Many jobs require some form of on-the-job training, working with colleagues so employees can go back to their jobs with more knowledge and confidence than before. However, in the world of special operations, where on-the-job training is constant, insights into how to best use new technology don’t always make it to the frontlines.
In special operations, operators are often deployed covertly in small teams into hostile foreign territory. That can make consistent communication and keeping them well-supplied challenging.
That’s where Building Momentum helps out. It’s a small business that specializes in training operators how to use the tech they have available to them in new ways.
Building Momentum was co-founded by former special operator Brad Halsey. Halsey was in the Navy and served in Iraq before being injured.
“That surgery went bad,” Halsey said. “And so I was a disabled veteran. And so after that, I was like, ‘You know what? I want to use my brain instead of my broken body to make a living.’”

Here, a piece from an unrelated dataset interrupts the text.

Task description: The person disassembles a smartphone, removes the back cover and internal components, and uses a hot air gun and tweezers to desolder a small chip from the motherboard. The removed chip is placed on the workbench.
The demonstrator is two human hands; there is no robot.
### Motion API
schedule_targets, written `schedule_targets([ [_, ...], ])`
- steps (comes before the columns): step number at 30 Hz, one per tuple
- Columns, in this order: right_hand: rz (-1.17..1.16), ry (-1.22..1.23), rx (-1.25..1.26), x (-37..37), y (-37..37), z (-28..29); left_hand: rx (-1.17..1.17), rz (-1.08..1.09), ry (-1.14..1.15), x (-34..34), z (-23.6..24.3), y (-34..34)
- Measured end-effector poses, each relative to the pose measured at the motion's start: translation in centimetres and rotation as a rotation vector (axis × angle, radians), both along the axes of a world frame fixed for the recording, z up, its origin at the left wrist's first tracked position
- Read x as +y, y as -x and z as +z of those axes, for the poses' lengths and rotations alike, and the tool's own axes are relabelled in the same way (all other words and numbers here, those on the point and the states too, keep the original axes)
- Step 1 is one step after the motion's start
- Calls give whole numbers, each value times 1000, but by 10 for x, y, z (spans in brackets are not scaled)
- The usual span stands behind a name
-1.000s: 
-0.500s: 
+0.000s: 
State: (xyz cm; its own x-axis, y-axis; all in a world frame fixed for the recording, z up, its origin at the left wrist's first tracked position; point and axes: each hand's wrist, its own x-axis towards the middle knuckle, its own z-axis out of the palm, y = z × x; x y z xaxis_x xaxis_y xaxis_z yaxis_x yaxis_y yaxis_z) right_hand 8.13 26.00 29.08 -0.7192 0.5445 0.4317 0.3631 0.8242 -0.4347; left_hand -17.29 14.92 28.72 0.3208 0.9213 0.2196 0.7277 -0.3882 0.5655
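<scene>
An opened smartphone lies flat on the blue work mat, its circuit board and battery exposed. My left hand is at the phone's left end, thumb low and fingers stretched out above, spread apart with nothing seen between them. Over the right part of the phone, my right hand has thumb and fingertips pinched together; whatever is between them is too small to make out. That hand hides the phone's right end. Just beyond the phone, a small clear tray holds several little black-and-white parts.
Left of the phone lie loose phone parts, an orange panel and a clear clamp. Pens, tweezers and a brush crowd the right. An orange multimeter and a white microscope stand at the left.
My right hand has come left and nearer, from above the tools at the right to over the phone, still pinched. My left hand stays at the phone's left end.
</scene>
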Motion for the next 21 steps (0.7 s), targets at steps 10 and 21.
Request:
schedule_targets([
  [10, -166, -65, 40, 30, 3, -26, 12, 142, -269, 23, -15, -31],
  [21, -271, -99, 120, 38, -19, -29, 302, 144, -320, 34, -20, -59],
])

In 2008, Halsey spent a year in Iraq, learning firsthand what soldiers fighting on the edge needed to win. This is where Building Momentum began.
“I had a lab in Baghdad that I made a lot of technology and solutions from, that I pushed out all across the country,” Halsey said.
Building Momentum is now at the forefront of giving special operations forces the unique on-the-job training they need to complete covert missions in the modern world. The group teaches things like how to 3D print a spare part in the field or build aerial drones with sticks.
“So today, we’ve trained almost 10,000 service members across every organization except for Coast Guard,” Halsey said. “Because we haven’t stumbled across that yet. And Ukraine is sort of validating all the stuff that we’ve been doing for almost 10 years now.”
Building Momentum is prototyping new designs on the fly, using what’s available for service members at that moment.
“You know, how do you go out onto the economy and build a drone in Thailand,” Halsey said. “How do you do this stuff with what you have around you? What can you what can you resource and source very fast to make that solution?”
The organization offers a number of Innovation Boot Camps (IBCs) for its clients. The initial weeklong course is an introduction to things like 3D printing, robotics, circuitry and coding. From there, Building Momentum tailors the instruction to the clients.
“So we’ll listen to what they’re saying,” Halsey said. “Recently, we just did autonomous boats out in Japan, because the Marine Corps saw what Ukrainians were doing, they saw how the South China Sea is a really important thing to understand right now. And so we built, we showed them how to build these 12-foot boats that autonomously go out and drop sensors off, and come back to shore all on their own.”
Chris Sargeant, a newly retired Marine spent the last part of his 20 years in service doing a fellowship with Building Momentum.
Sargeant said one of the best things the company does for its clients is challenging not just how they approach a problem, but their entire thought process around it.
“As a Marine, especially in the more complicated [Military Occupational Specialties] is explosive ordnance disposal (EOD), which, I’m an EOD tech by trade, or in the special operations community,” Sargeant said. “MARSI, Rangers, Green Berets, I came from MARSOC [where] failure is looked at very negatively, right? So if you fail, you failed, right … Them enabling you to fail, fail fast, learn from it and view it as a positive thing, in my opinion, is, is huge.”
Sargeant said it’s his hope this way of thinking — of trying new solutions and failing fast — permeates into the ranks of the regular military.
Halsey also said if the concepts Building Momentum teaches could be more ingrained into the institutional knowledge of the military as the whole, it would benefit the entire fighting force.
“Let’s imagine we push everything out to the right, and we’re going into some crazy, you know, a post apocalyptic thing, or whatever,” Halsey said. “It’s still going to be all these clever solutions that people will be doing, because all the big toys will be broken, all the big things will be done, all the satellites will be down or name a thing, you know, name some horrible thing. And now it’s going to be a race to the clever, it’s always going to be a race to the clever and technology has made it so accessible.”
Building Momentum may be a veteran-owned small business, however, it does corporate events too. There are some boot camps coming up this summer and fall where individuals can participate in a class.